Gully has never been one to settle for mediocrity. After leaving school in Bournemouth in 1965 he landed his first job as an accounts clerk at his local Pontin's holiday camp. It turned out to be an experience which left him cold.
“I joined in the off season – not as a red coat, can you underline that – so I had nothing to do, just sat around and twiddled my thumbs. That is, until the season started and the guests arrived. It was dreadful. Truckloads of invoices from icecream suppliers piled through my door and I knew then that it was time to move on.”
He joined Wessex Building Society where, with only 14 employees, he did everything from making the tea to taking mortgage interviews and preparing accounts. He says the experience taught him a lot about the building society sector and he enjoyed it but decided to leave for Portman in 1969, one year after Portman had made the then radical decision to move headquarters from London to Bournemouth.
“Portman was a pioneer in doing that and was also among the first building societies to develop a branch network. So I ended up working in various branches for several years, which was good but I could see it was not something that I wanted to do for the rest of my life.”
He joined Portman's in-house marketing department, launching its branch awareness campaign, but after three years in the role he became the society's mortgage controller. It was a mistake. His new position offered a lot of admin and processing responsibilities but little in job satisfaction.
“I call it my years in the wilderness. I have always thrived working with people but it was a very internal job. I didn't get the chance to get out much.”
B ut then the Building Societies Act and Financial Services Act came along and Gully became assistant general manager for financial services and then group communications manager. “I suddenly found myself in the very exciting position of reporting direct to the new chief executive Ken Culley and driving the communications for the society.”
But that excitement might pale into insignificance if he ever gets the chance to fulfil the ambition he has harboured for more than a decade. Gully's dream – and he is deadly serious about this – is to travel to Moscow to fly the Soviet-built Mig 29 fighter jet.

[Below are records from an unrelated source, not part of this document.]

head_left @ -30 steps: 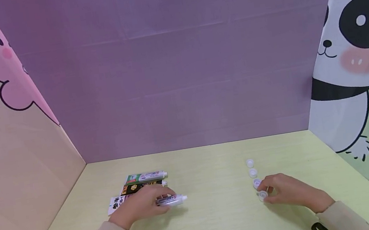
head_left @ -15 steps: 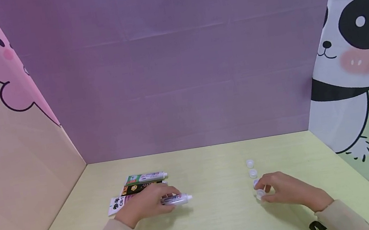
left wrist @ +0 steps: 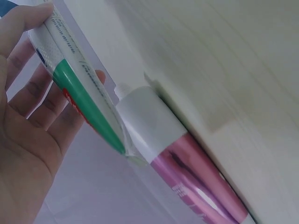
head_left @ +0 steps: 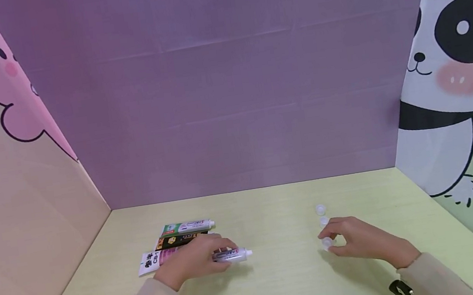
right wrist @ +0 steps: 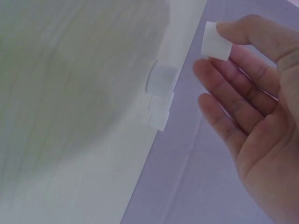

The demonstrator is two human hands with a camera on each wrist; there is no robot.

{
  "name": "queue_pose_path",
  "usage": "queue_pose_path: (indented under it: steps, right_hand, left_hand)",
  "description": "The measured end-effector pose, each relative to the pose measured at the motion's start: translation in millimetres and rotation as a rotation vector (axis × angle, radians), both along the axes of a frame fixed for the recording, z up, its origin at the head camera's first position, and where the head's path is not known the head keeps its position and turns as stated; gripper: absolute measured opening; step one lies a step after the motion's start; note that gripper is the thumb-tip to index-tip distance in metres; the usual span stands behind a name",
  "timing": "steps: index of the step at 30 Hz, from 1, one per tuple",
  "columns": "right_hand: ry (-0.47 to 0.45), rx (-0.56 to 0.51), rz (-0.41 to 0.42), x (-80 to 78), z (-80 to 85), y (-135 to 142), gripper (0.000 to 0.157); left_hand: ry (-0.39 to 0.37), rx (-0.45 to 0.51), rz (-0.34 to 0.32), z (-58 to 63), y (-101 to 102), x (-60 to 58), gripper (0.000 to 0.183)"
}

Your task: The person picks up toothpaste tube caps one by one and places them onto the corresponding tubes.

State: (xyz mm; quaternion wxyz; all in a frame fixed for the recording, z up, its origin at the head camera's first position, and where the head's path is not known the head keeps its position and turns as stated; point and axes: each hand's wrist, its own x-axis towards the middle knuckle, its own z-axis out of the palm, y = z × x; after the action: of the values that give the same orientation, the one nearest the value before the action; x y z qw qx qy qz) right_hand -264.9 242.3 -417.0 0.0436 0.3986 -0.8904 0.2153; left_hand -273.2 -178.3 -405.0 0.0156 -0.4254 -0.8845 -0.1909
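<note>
My left hand (head_left: pixel 197 258) grips a white toothpaste tube (head_left: pixel 232 255) above the table, its narrow nozzle pointing right. In the left wrist view that tube (left wrist: pixel 81 86) shows a green and red band, with the thumb along one side. On the other side of the table, my right hand (head_left: pixel 358 237) pinches a small white cap (head_left: pixel 327 243) between thumb and fingers. The right wrist view shows the cap (right wrist: pixel 217 42) raised off the table, while more white caps (right wrist: pixel 161 79) stand in a row beyond it.
Left of centre lie a green-and-white tube (head_left: pixel 188 227), a black tube (head_left: pixel 180 240) and a pink-and-white tube (head_left: pixel 149 263), partly behind my left hand. A loose cap (head_left: pixel 320 210) stands toward the back right. A purple backdrop (head_left: pixel 229 93) rises behind the table (head_left: pixel 282 282).
The left hand has carried the tube a little to the right. My right hand has lifted the nearest cap and moved it slightly left and away, now covering part of the row.
</note>
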Motion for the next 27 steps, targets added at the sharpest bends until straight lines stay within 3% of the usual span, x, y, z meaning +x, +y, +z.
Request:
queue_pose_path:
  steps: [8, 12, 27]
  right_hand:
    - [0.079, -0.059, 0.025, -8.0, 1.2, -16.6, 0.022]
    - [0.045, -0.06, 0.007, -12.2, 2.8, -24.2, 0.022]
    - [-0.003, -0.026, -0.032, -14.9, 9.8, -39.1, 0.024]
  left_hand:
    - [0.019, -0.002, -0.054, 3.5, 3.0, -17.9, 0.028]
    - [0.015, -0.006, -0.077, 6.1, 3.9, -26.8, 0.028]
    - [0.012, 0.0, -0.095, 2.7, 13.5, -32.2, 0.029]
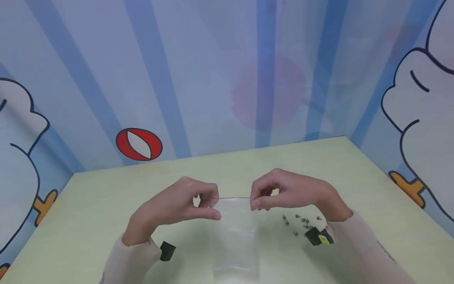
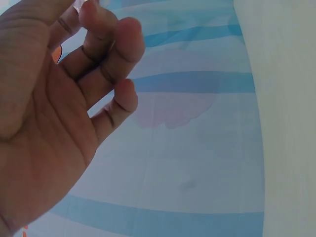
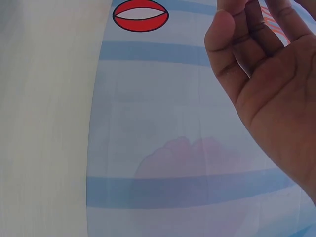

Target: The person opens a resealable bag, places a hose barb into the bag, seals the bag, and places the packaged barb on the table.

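Note:
A clear zip-lock bag [image 1: 235,236] with a thin red line along its top edge hangs in front of me over the table. At the line's left end are the curled fingers of my left hand [image 1: 184,201], holding the bag, with the thumb spread lower beside it. My right hand [image 1: 287,189] pinches the other top corner between thumb and fingers. Between the two hands the red line runs straight. In the left wrist view the left hand [image 2: 54,108] shows its palm and bent fingers. The right hand [image 3: 271,89] appears likewise in the right wrist view; neither shows the bag clearly.
Several small metal screw-like pieces [image 1: 305,221] lie scattered on the pale green table [image 1: 117,197], below the right hand. Black wrist-worn blocks show at the left cuff [image 1: 140,252] and right cuff [image 1: 358,232]. A printed striped backdrop [image 1: 213,79] stands behind the table.

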A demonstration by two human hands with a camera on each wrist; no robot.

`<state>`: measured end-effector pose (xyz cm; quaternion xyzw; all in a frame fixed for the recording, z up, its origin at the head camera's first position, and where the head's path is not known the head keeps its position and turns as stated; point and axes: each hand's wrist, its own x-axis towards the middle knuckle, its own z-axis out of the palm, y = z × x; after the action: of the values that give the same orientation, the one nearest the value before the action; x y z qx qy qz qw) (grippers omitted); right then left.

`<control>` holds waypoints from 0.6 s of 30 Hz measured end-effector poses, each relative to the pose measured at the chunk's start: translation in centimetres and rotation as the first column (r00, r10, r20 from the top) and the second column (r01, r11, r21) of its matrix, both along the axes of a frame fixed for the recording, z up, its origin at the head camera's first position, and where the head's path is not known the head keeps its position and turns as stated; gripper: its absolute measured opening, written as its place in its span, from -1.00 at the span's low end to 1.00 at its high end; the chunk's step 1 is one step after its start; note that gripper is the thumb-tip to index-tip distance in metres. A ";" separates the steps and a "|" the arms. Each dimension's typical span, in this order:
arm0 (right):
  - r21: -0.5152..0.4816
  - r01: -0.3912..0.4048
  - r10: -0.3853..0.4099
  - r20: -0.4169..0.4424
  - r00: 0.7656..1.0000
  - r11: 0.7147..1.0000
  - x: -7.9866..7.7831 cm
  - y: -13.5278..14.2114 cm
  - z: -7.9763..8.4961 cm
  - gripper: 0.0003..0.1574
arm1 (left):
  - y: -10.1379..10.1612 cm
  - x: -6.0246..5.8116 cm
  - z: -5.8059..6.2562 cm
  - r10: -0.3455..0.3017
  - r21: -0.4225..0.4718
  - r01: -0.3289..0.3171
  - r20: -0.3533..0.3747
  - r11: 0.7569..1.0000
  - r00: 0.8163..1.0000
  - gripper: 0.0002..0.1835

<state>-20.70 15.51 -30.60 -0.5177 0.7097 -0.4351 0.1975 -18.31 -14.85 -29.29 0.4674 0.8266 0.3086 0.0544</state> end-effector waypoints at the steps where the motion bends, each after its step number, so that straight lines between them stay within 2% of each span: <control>1: -0.001 0.001 -0.001 -0.003 1.000 1.000 -0.1 -0.1 0.0 -0.84 | -0.1 -0.1 0.0 0.000 -0.006 0.000 0.003 1.000 1.000 -0.65; 10: 0.025 0.055 -0.055 -0.006 0.998 0.998 -0.5 -0.6 0.3 -0.85 | -0.3 -0.4 0.4 0.025 -0.040 -0.024 0.021 0.999 0.999 -0.67; 14: 0.057 0.081 -0.080 -0.006 0.997 0.995 -0.5 -0.5 0.5 -0.82 | -0.3 -0.5 0.6 0.041 -0.037 -0.040 0.036 0.999 0.999 -0.76; 18: 0.066 0.053 -0.053 0.005 0.999 0.996 -0.5 -0.4 0.4 -0.78 | 0.0 -0.6 0.6 0.048 -0.030 -0.046 0.053 0.998 0.997 -0.86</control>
<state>-21.23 15.12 -30.21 -0.4904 0.7364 -0.4184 0.2052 -18.86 -14.86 -28.70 0.4384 0.8399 0.3106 0.0761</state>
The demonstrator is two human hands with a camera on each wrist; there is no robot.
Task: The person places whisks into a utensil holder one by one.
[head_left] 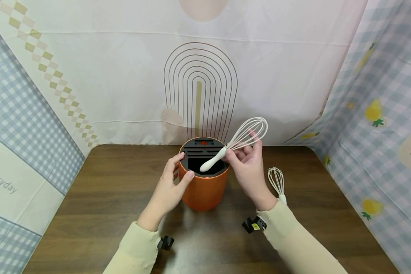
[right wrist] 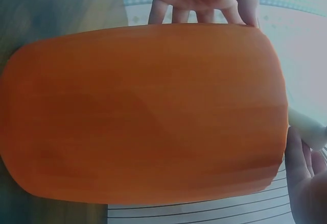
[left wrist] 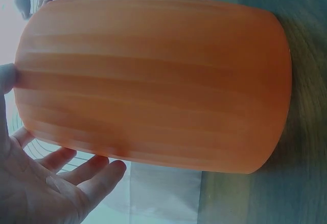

He says there is a company which offers package deals allowing cash-rich speed freaks to take the controls of one of the world's most sophisticated aeroplanes.
“Obviously, you are not allowed to take off and land but they do let you pilot it for a while. I enjoy flying so much that the combination of flight and the power of an aircraft like that would be a once in a lifetime experience. Perhaps literally.”
Despite highlighting the obvious dangers, Gully is more qualified than most to fly the plane. He has held a private pilot's license since the age of 40 and flies a four-seater Piper Warrior at least once a month, to “blow away the cobwebs. It gives me a terrific sense of what life's about”.
At the moment, life for Gully – aside from swooping over Poole Harbour and the Isle of Wight – is concentrated on developing his new venture. He is targeting mutual organisations as potential clients but is keen to point out that this does not necessarily restrict him to building societies, which he thinks have a bright future.
“Mutuality has and always will have a place in financial services. People can – and should – see their obvious benefits. That is not to decry plcs, because there is a place for them as well. I believe there is room for the two to sit side by side.”
Balancing options is a Gully speciality. Sitting side by side in his life are flying and his other great passion, driving cars. He has three, a classic MGC Roadster, a Vauxhall Vectra and an MGF, which he never drives because his wife Carole has taken a particular shine to it. Not that he minds, as it is the social aspect surrounding cars that appeals to him most, as a member of the MG Owners' Club. Finally, a man of many talents, he is also a keen photographer. “I have lots of anoraks but I have yet to go down the beer mat collection route.”